• _Directions for this task_: Can you copy out the data exactly? Leave the images out.

• _Source data_:

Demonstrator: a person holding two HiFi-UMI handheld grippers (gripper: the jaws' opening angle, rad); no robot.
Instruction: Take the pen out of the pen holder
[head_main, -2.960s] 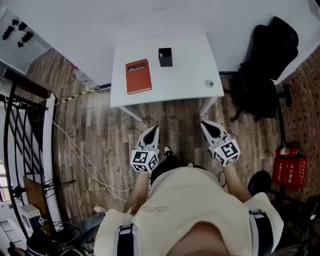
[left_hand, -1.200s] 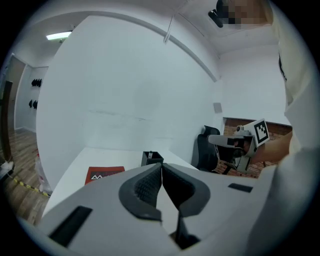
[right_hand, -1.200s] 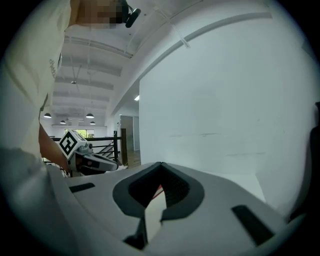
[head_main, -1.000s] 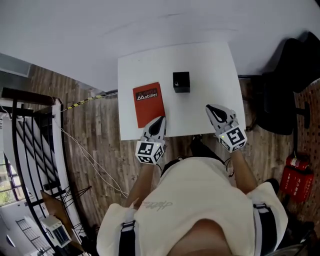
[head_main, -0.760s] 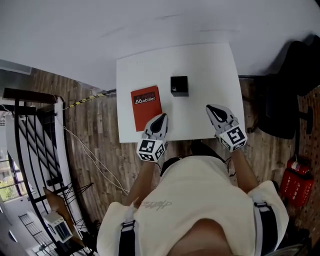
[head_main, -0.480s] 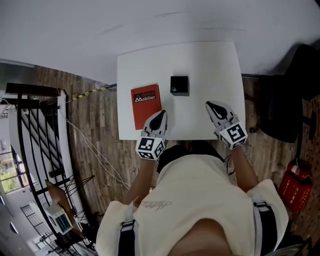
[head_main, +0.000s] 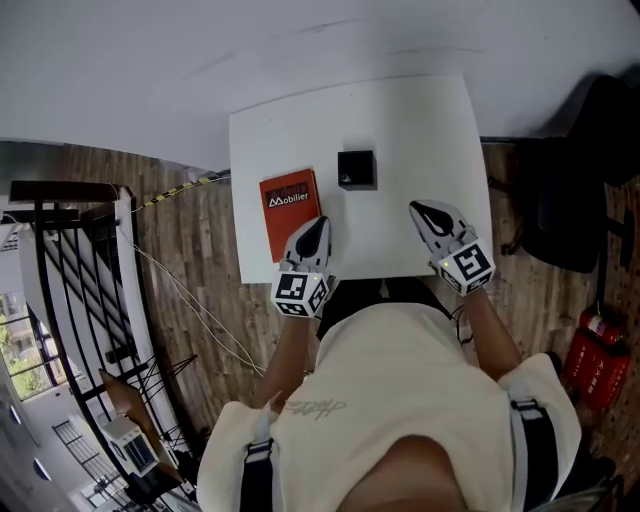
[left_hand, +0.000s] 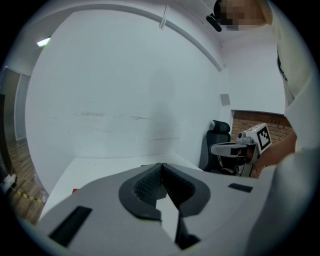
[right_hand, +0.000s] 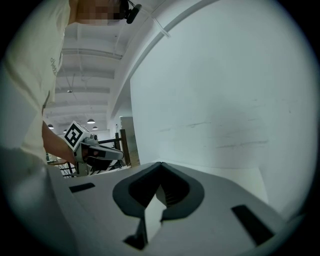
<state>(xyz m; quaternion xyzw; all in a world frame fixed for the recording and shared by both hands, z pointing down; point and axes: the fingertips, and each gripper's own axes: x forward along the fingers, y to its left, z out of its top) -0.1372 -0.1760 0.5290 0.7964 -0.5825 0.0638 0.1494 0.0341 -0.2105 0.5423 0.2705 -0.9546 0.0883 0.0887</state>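
The left gripper (head_main: 315, 228) has its jaws shut tight, with nothing in them. The right gripper (head_main: 418, 209) is shut and empty too. Both are over the near side of the white table (head_main: 430, 110). The black pen holder (head_main: 356, 169) stands farther back, beside a red book (head_main: 289, 201). The pen is too small to make out.

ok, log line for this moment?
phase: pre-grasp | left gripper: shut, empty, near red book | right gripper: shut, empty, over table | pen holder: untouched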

• _Answer space_:
Demonstrator: a person holding two HiFi-UMI handheld grippers (gripper: the jaws' opening angle, rad); no robot.
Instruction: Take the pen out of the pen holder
[head_main, -2.960s] 
[left_hand, -1.200s] 
[right_hand, -1.200s] 
[head_main, -1.000s] 
[head_main, -0.760s] 
[head_main, -0.480s] 
[head_main, +0.000s] 
[left_hand, +0.000s] 
[right_hand, +0.000s] 
<state>(xyz m; quaternion xyzw; all in a world frame fixed for the recording and shared by both hands, z pointing down; point and axes: the fingertips, and each gripper's own axes: x forward along the fingers, y to its left, z out of its top) -0.1372 -0.1760 0.5290 0.7964 -0.5825 0.0638 0.1494 0.0341 -0.2105 0.5423 0.2705 -0.9546 0.0883 0.0887</state>
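The left gripper (head_main: 315, 228) has its jaws shut tight, with nothing in them. The right gripper (head_main: 418, 209) is shut and empty too. Both are over the near side of the white table (head_main: 430, 110). The black pen holder (head_main: 356, 169) stands farther back, beside a red book (head_main: 289, 201). The pen is too small to make out.

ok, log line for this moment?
phase: pre-grasp | left gripper: shut, empty, near red book | right gripper: shut, empty, over table | pen holder: untouched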

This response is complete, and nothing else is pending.